─── PROVIDED DATA

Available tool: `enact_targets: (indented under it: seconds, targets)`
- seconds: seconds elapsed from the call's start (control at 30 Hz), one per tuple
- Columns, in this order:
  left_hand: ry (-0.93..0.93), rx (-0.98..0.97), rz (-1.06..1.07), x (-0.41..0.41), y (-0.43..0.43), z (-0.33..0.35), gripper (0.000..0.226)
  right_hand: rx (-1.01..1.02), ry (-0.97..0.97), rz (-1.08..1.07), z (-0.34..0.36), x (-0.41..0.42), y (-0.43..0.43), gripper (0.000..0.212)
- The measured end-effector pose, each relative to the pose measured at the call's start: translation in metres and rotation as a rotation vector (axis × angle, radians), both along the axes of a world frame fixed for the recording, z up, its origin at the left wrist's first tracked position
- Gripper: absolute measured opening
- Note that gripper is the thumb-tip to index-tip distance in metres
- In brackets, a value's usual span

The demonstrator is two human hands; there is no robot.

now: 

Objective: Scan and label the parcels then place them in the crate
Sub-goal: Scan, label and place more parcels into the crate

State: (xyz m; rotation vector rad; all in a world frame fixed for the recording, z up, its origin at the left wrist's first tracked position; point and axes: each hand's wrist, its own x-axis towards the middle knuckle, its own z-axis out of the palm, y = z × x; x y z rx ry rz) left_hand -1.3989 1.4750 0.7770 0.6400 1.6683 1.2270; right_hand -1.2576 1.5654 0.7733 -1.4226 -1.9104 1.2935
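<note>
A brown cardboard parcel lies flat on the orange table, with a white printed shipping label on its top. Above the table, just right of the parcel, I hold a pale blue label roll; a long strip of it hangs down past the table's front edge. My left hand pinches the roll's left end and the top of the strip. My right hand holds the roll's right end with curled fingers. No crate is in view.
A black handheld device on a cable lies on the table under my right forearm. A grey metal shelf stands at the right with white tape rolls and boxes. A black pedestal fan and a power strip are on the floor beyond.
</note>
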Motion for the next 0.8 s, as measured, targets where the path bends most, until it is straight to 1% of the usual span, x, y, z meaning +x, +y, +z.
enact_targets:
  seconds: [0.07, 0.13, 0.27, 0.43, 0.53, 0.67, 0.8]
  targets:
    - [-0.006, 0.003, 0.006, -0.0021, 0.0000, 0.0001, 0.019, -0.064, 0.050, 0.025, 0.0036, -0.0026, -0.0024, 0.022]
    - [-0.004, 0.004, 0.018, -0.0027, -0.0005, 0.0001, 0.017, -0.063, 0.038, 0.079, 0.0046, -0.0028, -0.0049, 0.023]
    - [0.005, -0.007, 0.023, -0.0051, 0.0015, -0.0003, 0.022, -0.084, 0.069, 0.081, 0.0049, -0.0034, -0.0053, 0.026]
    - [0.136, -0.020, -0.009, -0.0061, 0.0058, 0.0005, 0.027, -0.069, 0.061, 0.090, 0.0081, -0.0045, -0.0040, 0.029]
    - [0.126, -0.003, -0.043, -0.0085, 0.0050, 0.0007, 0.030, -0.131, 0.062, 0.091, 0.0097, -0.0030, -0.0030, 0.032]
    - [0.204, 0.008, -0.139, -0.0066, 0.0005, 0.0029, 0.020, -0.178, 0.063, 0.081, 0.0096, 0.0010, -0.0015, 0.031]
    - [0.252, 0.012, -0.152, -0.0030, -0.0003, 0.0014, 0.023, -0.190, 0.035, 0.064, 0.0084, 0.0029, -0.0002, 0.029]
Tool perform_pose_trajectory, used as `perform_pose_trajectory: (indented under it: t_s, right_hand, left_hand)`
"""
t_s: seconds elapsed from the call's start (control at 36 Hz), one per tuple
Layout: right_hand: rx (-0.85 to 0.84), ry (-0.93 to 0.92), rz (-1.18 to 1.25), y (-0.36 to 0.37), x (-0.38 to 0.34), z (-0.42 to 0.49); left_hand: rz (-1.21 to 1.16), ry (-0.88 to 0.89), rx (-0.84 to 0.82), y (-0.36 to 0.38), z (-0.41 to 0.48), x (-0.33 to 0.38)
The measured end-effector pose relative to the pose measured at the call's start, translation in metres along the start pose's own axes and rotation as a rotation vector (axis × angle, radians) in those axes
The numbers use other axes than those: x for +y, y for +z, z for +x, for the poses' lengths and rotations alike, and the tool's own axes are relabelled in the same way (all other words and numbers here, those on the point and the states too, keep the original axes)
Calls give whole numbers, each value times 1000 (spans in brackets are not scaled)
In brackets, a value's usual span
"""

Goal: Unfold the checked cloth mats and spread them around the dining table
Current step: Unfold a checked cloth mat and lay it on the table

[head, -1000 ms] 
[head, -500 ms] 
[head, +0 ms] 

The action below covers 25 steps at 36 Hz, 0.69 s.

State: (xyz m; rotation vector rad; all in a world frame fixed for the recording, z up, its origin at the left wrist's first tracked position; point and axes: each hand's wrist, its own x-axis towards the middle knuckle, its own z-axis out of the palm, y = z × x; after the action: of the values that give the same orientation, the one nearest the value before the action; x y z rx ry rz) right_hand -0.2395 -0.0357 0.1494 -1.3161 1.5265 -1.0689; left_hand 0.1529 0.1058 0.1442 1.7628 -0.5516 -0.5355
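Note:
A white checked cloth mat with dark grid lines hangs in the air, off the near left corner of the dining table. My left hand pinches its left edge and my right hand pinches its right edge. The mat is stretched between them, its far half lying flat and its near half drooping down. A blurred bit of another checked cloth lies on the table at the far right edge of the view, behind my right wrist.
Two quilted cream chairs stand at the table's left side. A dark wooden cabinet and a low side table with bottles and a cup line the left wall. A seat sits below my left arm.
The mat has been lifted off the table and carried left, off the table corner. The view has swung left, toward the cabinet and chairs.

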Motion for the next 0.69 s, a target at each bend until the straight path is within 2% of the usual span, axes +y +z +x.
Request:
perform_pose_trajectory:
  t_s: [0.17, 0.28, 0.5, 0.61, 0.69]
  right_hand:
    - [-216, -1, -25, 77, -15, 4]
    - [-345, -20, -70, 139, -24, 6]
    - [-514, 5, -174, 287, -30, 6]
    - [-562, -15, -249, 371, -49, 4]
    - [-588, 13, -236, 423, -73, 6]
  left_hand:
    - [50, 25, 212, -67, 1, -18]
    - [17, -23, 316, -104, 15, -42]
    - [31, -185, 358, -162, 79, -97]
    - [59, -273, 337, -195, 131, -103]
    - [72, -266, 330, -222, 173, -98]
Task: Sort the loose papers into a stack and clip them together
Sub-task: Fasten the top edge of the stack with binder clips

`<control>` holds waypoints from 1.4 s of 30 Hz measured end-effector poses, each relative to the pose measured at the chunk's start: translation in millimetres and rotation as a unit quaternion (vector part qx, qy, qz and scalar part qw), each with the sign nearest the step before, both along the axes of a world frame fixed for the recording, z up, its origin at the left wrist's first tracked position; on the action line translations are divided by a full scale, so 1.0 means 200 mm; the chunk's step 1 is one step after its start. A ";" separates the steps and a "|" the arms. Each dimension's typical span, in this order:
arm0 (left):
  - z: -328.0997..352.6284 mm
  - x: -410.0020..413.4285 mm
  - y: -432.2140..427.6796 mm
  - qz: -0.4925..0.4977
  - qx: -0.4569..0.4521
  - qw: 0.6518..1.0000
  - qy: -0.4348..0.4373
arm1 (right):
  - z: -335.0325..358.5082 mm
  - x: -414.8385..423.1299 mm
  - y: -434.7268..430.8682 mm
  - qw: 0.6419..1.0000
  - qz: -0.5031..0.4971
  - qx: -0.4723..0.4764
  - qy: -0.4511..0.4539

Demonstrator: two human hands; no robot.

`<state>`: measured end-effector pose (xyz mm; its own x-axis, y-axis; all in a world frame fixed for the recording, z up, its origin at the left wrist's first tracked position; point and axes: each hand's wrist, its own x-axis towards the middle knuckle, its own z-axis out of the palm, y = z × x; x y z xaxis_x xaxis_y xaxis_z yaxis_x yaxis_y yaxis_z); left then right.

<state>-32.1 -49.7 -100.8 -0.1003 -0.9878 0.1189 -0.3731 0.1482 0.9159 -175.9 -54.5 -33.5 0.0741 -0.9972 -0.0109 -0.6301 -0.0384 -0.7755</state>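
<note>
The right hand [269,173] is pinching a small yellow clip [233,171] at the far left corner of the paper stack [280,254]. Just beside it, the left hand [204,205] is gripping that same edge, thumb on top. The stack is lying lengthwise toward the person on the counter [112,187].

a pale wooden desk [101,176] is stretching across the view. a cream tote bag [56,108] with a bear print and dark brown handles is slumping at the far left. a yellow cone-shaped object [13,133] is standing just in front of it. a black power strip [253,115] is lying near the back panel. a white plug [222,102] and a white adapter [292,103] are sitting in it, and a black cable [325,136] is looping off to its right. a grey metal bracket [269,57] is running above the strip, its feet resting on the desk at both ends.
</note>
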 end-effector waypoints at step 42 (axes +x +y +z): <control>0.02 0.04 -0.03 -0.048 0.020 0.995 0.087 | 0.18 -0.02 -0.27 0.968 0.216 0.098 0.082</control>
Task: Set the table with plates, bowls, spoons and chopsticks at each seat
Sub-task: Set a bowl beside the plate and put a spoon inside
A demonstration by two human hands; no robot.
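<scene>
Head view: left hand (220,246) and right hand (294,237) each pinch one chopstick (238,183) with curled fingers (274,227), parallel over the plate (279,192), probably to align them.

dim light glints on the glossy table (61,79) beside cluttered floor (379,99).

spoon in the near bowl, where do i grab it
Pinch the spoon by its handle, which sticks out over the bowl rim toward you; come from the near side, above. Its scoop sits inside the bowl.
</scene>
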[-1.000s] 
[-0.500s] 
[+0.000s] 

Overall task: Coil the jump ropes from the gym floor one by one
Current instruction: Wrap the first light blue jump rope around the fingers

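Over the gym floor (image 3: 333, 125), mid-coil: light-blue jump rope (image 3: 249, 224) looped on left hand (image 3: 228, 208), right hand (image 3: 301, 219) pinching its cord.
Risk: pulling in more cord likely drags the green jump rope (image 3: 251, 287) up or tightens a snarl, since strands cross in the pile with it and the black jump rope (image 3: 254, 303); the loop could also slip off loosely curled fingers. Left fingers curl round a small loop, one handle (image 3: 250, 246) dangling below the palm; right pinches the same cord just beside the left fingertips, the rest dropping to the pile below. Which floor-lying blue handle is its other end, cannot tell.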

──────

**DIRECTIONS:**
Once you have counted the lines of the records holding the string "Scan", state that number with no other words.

**TASK RESULT:**
2